Hybrid working models “will be critical in the coming months and years ahead as organizations adopt operational flexibility with remote work and evolving employee preferences,” Wagoner says. “No longer will the office serve as the only place where work gets done; the pandemic proved that work can often happen from anywhere. Instead, in today’s world, the office is where people come together to collaborate, innovate, create, and build culture, with face-to-face interactions being a valuable part of the equation.”
The following new ways of thinking — forged through the Covid crisis —may help guide the way to emerging flexible workplace of the 2020s:
- Make resources available to remote workers. “What separates those workers who are productive from those who are disconnected and frustrated is not stress, but whether they have the right resources on an individual and organizational level to help them be productive anywhere,” the Accenture report emphasizes. “These resources range from job autonomy and positive mental health to supportive leadership and a digitally mature organization.”
- Build trust across the board. Companies “must now reimagine their working models and offices to address health and safety standards, prioritize employee trust, and provide a better workplace experience,” says Wagoner. “Business leaders spanning IT, HR, facilities management, and more need to collaborate on comprehensive policies and procedures that build confidence in their workforce and workplace.”
- Emphasize personal connections. “We need to be together to collaborate and connect in ways not possible remotely,” says Venable. “It is something I believe employees are craving after a year without those connections.” This shone a light on another positive outcome, “the natural creation of a flatter corporate culture,” she adds. “Suddenly our leaders were not traveling, they had time for more personal engagement and wanted to ensure their teams were engaged. We also saw this hunger for connection come from employees. We often talk about push and pull in HR, our weekly CEO video chats and townhalls were not a push, but rather a pull.”

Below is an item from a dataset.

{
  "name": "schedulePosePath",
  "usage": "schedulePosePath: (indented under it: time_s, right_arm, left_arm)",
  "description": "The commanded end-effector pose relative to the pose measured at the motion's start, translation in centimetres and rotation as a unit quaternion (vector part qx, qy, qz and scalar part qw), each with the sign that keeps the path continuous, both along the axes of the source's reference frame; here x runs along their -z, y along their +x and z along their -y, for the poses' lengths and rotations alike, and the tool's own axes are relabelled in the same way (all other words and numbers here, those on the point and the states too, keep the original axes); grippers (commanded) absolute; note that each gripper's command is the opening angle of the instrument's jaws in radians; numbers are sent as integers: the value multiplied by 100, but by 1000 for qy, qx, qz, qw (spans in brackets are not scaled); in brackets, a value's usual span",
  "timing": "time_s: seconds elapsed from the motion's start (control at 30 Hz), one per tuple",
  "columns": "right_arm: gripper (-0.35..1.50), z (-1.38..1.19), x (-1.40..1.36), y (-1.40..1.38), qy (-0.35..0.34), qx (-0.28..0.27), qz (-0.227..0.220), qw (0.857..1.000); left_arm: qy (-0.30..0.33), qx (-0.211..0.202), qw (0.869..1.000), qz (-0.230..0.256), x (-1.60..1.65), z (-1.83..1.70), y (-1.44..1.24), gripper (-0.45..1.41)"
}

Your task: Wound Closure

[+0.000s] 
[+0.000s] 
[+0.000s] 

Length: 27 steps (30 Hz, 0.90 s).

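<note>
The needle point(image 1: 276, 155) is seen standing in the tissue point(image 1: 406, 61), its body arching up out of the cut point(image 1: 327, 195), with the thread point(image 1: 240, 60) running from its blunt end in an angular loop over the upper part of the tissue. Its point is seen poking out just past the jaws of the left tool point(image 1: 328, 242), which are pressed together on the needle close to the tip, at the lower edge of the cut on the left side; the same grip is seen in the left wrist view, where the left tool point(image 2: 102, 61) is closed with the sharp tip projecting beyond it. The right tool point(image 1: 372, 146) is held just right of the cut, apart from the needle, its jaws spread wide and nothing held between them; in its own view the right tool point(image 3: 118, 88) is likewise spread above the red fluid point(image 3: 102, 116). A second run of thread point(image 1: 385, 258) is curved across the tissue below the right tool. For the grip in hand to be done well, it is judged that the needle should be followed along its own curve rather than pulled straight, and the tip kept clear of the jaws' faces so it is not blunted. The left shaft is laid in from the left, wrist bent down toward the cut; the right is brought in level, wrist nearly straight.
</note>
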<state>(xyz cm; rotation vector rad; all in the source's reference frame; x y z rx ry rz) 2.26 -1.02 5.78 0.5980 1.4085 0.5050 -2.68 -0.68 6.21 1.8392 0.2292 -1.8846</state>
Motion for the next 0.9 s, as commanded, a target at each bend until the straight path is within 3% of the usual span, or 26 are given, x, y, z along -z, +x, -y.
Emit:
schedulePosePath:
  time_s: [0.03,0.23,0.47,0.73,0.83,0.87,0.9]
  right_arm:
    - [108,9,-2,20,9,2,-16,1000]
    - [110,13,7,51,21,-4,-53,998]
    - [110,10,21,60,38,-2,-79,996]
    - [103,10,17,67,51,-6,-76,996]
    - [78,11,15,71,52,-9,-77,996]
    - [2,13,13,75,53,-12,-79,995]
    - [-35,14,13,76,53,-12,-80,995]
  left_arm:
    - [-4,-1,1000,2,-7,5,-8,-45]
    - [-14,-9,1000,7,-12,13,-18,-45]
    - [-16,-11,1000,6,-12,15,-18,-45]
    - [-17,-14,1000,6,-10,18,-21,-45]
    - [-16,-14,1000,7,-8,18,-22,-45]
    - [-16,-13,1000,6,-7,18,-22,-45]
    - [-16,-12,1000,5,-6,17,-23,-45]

- Build digital fluency.“Digitally fluent organizations have higher revenue growth and are more likely to be considered great places to work,” the Accenture study’s authors point out. “Focus on designing tailored skilling and learning paths that serve the needs of all workforce segments.” Venable states that video meeting technology had a huge impact on her company’s ability to connect its remote workforce. “The only real struggle we saw was bandwidth at home for many employees. Not everyone had the connection required to work from home, but once those issues were solved, technology provided a tremendous advantage. It allowed all of us to stay connected in what has been the most disconnected experience we will likely ever face.”
As Covid recedes, “we will emerge with an entirely new perspective on virtual work,” Venable continues. “Employees will not be balancing virtual school with work, and the many other challenges that we are juggling today, and productivity will likely rise as employees can better balance work and life. They can be home when they need to be, and still have the opportunity to meet in person when needed.”